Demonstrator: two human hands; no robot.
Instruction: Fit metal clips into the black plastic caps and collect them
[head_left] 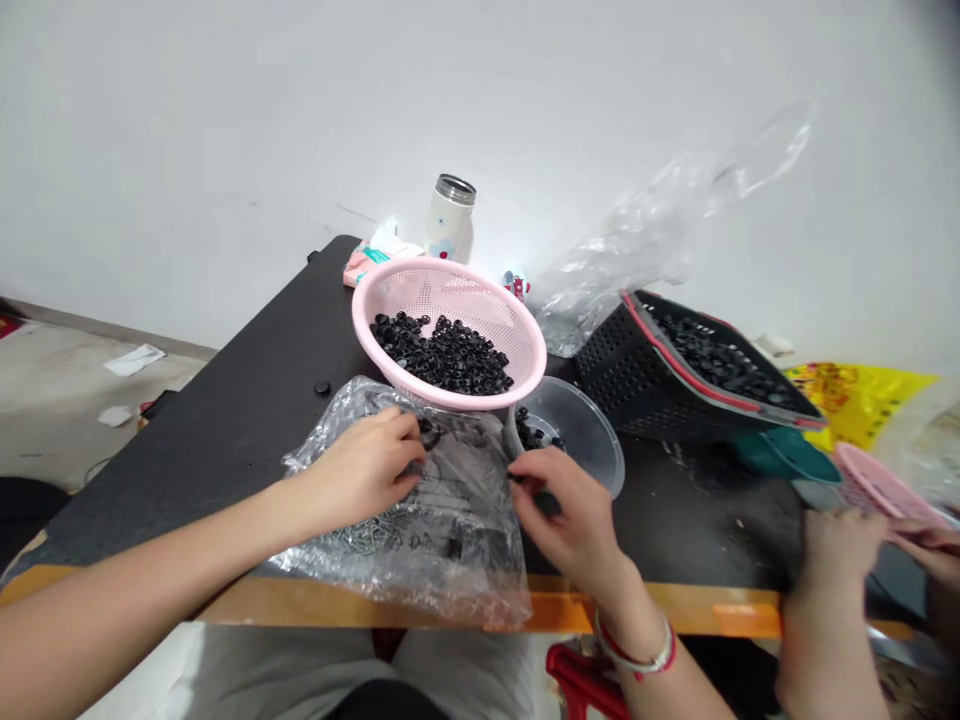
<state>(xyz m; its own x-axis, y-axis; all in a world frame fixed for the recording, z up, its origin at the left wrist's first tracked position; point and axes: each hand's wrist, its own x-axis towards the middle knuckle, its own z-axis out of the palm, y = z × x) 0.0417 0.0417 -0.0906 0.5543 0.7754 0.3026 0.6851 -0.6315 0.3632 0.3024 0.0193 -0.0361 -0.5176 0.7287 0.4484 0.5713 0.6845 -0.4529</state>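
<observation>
My left hand (361, 472) lies on a crumpled clear plastic bag (457, 540), its fingers gathered at the film beside a small black ring (429, 432). The bag holds dark small parts, seen dimly through the film. My right hand (564, 512) is just right of the bag, with a small black piece (517, 478) pinched at its fingertips. Behind the hands, a pink plastic colander (450, 300) holds a heap of black rings. A round clear plastic tub (581, 425), partly under the colander's rim, holds a few more.
A dark basket with a red rim (660, 385), tilted and full of black rings, stands to the right on the black table (225, 430). A co-worker's hands (836, 570) work at the right. A steel-capped bottle (450, 220) and loose plastic film (630, 250) stand against the wall.
</observation>
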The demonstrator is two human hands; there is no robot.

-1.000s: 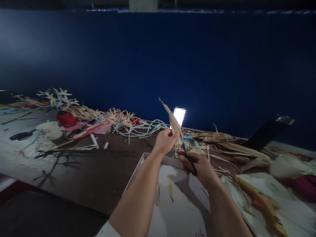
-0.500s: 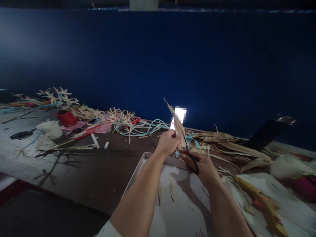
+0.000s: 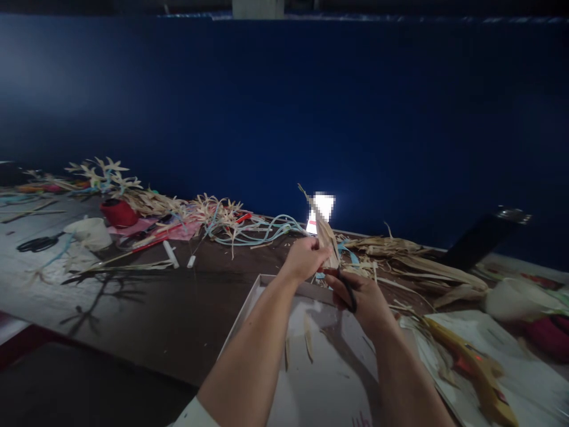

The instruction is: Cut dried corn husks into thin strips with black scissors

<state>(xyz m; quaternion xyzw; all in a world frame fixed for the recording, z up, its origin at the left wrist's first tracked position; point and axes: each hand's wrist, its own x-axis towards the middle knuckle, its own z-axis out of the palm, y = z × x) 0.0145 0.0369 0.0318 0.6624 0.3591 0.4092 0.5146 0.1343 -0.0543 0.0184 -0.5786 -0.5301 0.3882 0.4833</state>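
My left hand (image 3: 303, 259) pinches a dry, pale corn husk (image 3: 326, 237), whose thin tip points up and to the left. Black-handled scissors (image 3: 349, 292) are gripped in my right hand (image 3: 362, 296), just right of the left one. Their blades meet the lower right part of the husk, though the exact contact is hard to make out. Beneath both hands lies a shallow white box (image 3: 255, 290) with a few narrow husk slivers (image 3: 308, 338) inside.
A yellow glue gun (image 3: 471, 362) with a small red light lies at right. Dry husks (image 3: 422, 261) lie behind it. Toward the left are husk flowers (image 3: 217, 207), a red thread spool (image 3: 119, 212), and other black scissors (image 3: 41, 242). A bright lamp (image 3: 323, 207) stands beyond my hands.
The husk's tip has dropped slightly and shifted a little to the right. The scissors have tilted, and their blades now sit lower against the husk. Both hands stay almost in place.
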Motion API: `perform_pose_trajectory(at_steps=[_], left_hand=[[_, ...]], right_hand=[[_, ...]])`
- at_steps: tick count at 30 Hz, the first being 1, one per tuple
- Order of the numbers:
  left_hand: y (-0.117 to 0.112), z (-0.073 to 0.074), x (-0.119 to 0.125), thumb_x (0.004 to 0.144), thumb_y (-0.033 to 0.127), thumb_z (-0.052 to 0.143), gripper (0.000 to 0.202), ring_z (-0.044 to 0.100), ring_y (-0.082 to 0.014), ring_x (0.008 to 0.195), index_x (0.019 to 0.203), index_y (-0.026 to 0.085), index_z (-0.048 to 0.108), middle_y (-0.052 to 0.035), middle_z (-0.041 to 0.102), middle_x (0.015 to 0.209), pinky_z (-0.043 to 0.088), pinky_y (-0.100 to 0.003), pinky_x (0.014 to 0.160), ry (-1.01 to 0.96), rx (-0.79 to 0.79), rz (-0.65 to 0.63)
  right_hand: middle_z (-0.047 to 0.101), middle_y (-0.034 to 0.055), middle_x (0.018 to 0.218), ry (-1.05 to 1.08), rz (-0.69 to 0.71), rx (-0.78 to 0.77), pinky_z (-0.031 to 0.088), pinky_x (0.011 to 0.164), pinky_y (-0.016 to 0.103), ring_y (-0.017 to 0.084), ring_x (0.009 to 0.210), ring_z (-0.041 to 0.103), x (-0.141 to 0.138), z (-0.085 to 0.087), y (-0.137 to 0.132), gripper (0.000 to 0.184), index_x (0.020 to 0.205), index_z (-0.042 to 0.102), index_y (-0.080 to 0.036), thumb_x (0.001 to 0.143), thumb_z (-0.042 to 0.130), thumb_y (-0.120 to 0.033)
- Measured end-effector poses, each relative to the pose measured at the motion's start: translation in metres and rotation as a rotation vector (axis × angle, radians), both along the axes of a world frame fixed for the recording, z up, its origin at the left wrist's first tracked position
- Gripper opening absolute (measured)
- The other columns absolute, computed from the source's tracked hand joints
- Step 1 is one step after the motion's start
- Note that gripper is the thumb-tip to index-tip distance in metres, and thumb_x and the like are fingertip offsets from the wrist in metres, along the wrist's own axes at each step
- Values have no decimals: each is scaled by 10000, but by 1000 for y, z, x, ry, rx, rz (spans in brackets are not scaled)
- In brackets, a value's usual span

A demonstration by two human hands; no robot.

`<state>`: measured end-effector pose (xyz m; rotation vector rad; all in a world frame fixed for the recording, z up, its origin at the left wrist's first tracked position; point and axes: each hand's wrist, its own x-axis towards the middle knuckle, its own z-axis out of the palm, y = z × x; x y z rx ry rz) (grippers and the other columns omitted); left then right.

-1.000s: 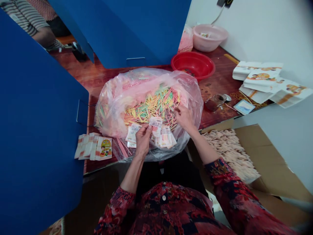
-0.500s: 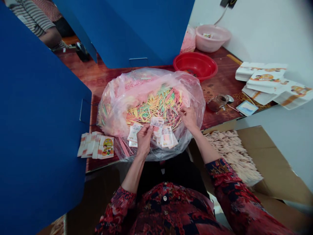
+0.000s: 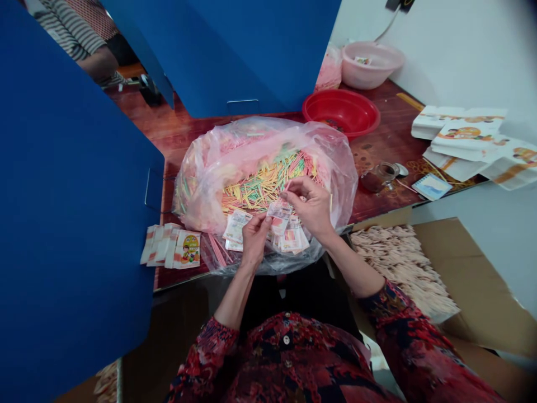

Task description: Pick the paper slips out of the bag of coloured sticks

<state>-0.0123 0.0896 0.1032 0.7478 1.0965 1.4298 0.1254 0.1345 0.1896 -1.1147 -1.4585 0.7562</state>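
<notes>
Both hands are at work over the open mouth of a clear plastic bag [image 3: 332,168], which sits on the worktop [image 3: 390,140] and holds a deep heap of thin pastel sticks [image 3: 264,184] in pink, yellow and green. The right hand [image 3: 309,206] is closed in a pinch on the top of a small paper packet [image 3: 279,210], and the left hand [image 3: 255,243] is curled, its fingertips meeting the packet's lower edge. The packet has pink sticks showing through it.

More packets [image 3: 291,238] lie loose on the near fold of the bag, just below the hands. A short row of printed packets [image 3: 171,247] lies on the worktop beside the bag, on the left. That row is small next to the heap, so most of the sticks lie unpacked in the bag.

A red basin [image 3: 312,101] and a pink basin [image 3: 369,61] stand beyond the bag. To the right are stacked printed paper bags [image 3: 465,134], a glass jar [image 3: 380,178] and a notebook [image 3: 431,187]. An open cardboard box [image 3: 474,268] of pale wooden pieces [image 3: 403,274] sits by the right arm. Blue panels [image 3: 71,196] screen the left, and past them sits a person in a striped shirt [image 3: 71,28].
</notes>
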Motion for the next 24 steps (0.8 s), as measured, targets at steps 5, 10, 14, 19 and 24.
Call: perform_pose_trajectory(at_steps=[5, 10, 14, 19, 24], left_hand=[[0, 3, -1, 703, 516, 881, 391, 604, -107, 695, 932, 205, 815, -8, 752, 833, 513, -249, 743, -36, -6, -5], [0, 4, -3, 661, 514, 913, 423, 601, -89, 694, 934, 208, 809, 2, 755, 855, 496, -224, 719, -123, -25, -2], [0, 5, -6, 688, 501, 902, 418, 630, -99, 719, 968, 209, 801, -7, 772, 906, 504, -230, 717, -142, -27, -25], [1, 8, -7, 687, 475, 911, 399, 673, -118, 765, 959, 210, 789, -14, 781, 915, 527, -247, 753, -192, -31, -31], [1, 14, -4, 639, 480, 937, 437, 679, -127, 797, 932, 200, 776, -16, 777, 927, 537, -260, 776, -261, -71, -19]], right_hand=[[727, -19, 880, -151, -7, 65, 553, 897, 404, 182, 816, 666, -6, -9, -5, 366, 1260, 693, -339, 902, 701, -263], [735, 50, 1067, -306, -18, 155, 479, 1044, 494, 247, 1048, 662, -7, -12, -7, 137, 959, 788, -292, 954, 654, -318], [705, 61, 1268, -247, 98, 123, 516, 1041, 458, 240, 1141, 663, -5, -13, -6, 223, 1130, 770, -298, 967, 621, -330], [781, 33, 984, -114, 74, 58, 583, 919, 403, 205, 929, 723, -6, -13, -8, 153, 1004, 781, -266, 945, 645, -303], [750, 14, 895, 34, -124, -1, 612, 781, 355, 189, 826, 703, -9, -15, -8, 136, 952, 746, -263, 871, 738, -373]])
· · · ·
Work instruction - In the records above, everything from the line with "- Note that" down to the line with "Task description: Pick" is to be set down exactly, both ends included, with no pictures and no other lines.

Final answer -
- Note that gripper is the thumb-tip to index-tip distance in metres, and thumb_x and the like are fingertip offsets from the wrist in metres, along the wrist's own axes at each step
- Values have no decimals: each is scaled by 10000, but by 1000 for y, z, x, ry, rx, rz (spans in brackets are not scaled)
- In brackets, a value's usual span

A demonstration by two human hands; no robot.

`<state>`: measured end-effector pose (xyz m; rotation vector rad; all in a world frame fixed for the recording, z up, its origin at the left wrist's first tracked position; point and axes: each hand's wrist, its own x-axis towards the middle knuckle, its own z-axis out of the palm, y = z × x; x y z rx ry rz) (grippers and the other columns omitted); left then right.

-1.000s: 
-0.500s: 
+0.000s: 

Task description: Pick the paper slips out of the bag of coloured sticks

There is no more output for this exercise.